■ **THE PROBLEM**: From the first line to the last, repeat the data below exactly.

DATA BLOCK Block Start

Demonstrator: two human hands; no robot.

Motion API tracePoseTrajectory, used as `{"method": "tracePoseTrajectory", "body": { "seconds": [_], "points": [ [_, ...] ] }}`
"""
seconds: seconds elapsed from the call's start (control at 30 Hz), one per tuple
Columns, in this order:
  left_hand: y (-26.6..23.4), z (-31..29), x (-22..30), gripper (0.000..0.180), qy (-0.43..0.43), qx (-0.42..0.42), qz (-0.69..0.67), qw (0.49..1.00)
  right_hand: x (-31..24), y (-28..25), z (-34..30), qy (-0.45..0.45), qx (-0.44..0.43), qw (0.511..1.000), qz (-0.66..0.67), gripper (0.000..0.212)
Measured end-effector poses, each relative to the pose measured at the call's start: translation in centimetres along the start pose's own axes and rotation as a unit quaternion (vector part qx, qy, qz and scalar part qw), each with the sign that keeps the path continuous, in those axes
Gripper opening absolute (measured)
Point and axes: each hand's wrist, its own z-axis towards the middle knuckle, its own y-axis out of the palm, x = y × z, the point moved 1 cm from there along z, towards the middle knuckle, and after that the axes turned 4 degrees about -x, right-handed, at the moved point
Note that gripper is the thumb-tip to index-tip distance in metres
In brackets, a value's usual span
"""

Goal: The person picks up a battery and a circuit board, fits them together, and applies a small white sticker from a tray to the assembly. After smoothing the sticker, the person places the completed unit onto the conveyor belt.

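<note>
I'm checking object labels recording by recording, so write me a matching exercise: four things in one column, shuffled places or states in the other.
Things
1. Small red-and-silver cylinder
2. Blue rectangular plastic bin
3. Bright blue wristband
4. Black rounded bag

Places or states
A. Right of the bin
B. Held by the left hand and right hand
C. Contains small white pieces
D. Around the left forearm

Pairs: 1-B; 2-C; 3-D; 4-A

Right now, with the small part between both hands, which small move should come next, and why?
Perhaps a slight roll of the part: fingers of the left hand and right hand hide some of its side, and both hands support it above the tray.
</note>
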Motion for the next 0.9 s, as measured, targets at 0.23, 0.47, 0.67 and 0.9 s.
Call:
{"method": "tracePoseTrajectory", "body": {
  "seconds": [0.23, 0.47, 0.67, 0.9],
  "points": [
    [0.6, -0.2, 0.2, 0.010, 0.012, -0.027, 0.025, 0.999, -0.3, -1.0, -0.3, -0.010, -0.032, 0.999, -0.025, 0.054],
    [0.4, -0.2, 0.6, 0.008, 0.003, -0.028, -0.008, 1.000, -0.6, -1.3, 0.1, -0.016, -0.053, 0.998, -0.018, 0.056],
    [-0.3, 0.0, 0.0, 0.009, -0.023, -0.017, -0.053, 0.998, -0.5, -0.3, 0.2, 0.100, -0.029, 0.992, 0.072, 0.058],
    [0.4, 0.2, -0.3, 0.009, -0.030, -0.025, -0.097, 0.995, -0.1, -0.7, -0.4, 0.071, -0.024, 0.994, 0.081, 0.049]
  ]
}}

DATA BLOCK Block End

■ **WRITTEN ANSWER**:
Demonstrator: two human hands; no robot.

Motion API tracePoseTrajectory, used as `{"method": "tracePoseTrajectory", "body": { "seconds": [_], "points": [ [_, ...] ] }}`
"""
seconds: seconds elapsed from the call's start (control at 30 Hz), one per tuple
Columns, in this order:
  left_hand: y (-26.6..23.4), z (-31..29), x (-22..30), gripper (0.000..0.180), qy (-0.43..0.43), qx (-0.42..0.42), qz (-0.69..0.67), qw (0.49..1.00)
  right_hand: x (-31..24), y (-28..25), z (-34..30), qy (-0.45..0.45), qx (-0.44..0.43), qw (0.511..1.000), qz (-0.66..0.67), gripper (0.000..0.212)
Measured end-effector poses, each relative to the pose measured at the call's start: translation in centimetres along the start pose's own axes and rotation as a unit quaternion (vector part qx, qy, qz and scalar part qw), each with the sign that keeps the path continuous, in those axes
Gripper opening absolute (measured)
Point and axes: each hand's wrist, its own z-axis towards the middle knuckle, its own y-axis out of the palm, x = y × z, the point moved 1 cm from there along z, towards the middle knuckle, and after that the axes turned 4 degrees about -x, right-handed, at the moved point
Note that gripper is the thumb-tip to index-tip distance in metres
In brackets, a value's usual span
"""

Goal: The person picks up a battery and a circuit board, fits them together, and applies a small white sticker from a tray to the assembly. After smoothing the sticker, the person places the completed unit onto the conveyor belt.

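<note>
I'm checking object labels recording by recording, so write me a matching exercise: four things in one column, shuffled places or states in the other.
Things
1. Small red-and-silver cylinder
2. Blue rectangular plastic bin
3. Bright blue wristband
4. Black rounded bag

Places or states
A. Right of the bin
B. Held by the left hand and right hand
C. Contains small white pieces
D. Around the left forearm

Pairs: 1-B; 2-C; 3-D; 4-A

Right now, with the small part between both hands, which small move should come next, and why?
Perhaps a slight roll of the part: fingers of the left hand and right hand hide some of its side, and both hands support it above the tray.
</note>
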Motion for the next 0.9 s, as measured, targets at 0.23, 0.47, 0.67 and 0.9 s.
Call:
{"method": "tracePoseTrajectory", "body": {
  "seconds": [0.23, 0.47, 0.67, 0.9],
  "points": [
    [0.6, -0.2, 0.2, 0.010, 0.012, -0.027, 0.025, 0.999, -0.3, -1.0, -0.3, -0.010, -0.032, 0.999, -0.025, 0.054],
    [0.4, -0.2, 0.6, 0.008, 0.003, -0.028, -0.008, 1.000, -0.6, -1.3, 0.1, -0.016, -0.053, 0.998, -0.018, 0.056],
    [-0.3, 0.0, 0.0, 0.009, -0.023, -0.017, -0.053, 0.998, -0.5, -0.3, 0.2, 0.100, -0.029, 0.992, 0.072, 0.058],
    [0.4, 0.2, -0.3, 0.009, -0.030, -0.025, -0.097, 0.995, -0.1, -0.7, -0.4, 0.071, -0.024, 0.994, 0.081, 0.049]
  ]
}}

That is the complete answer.